> _Exercise brief_
Nothing outside the range is wanted. Repeat exactly the lines below from the one with "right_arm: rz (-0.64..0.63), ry" through the one with "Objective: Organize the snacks".

> _Data_
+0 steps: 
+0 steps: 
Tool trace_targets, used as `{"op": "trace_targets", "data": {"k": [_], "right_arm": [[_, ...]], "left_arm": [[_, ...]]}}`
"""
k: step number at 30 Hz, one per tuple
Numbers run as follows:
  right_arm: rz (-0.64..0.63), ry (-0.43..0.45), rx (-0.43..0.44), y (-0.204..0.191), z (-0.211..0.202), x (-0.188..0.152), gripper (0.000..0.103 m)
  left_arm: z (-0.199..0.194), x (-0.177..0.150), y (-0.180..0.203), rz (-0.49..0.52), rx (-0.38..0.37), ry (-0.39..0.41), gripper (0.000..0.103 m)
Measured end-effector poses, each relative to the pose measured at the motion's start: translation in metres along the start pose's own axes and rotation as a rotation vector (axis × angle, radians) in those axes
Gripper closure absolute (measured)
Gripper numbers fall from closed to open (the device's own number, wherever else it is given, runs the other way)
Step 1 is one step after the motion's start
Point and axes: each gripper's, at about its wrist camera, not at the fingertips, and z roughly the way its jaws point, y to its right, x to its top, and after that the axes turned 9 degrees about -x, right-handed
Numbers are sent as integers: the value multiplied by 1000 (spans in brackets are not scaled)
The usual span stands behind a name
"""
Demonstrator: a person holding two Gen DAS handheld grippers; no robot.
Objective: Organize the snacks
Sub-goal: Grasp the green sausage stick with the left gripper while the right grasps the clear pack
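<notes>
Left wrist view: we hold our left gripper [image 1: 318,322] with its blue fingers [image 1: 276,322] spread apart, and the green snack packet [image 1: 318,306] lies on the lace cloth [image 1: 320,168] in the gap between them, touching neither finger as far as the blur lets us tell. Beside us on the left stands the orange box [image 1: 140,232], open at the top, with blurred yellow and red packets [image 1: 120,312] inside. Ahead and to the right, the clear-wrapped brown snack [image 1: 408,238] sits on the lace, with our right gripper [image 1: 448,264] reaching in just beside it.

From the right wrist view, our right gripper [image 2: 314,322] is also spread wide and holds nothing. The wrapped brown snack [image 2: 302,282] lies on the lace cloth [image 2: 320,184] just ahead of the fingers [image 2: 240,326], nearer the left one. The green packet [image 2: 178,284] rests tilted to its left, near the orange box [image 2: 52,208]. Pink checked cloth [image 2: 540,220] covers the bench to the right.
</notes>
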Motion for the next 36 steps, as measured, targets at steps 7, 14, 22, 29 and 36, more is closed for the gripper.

> _Exercise result_
  right_arm: rz (-0.64..0.63), ry (-0.43..0.45), rx (-0.43..0.44), y (-0.204..0.191), z (-0.211..0.202), x (-0.188..0.152), gripper (0.000..0.103 m)
  left_arm: z (-0.199..0.194), x (-0.177..0.150), y (-0.180..0.203), rz (-0.49..0.52), rx (-0.38..0.37), ry (-0.39..0.41), gripper (0.000..0.103 m)
Measured end-effector poses, each relative to the pose measured at the motion's start: translation in metres along the start pose's own axes and rotation as a rotation vector (axis × angle, radians) in those axes
Gripper closure absolute (measured)
Gripper numbers fall from closed to open (the device's own number, wherever else it is given, runs the other way)
Step 1 is one step after the motion's start
Point and axes: each gripper's, at about its wrist camera, not at the fingertips, and z roughly the way its jaws point, y to its right, x to its top, and after that the axes turned 9 degrees about -x, right-handed
Numbers are sent as integers: the value multiplied by 1000 (spans in brackets are not scaled)
The usual span stands behind a name
"""
Demonstrator: a person holding two Gen DAS handheld grippers; no robot.
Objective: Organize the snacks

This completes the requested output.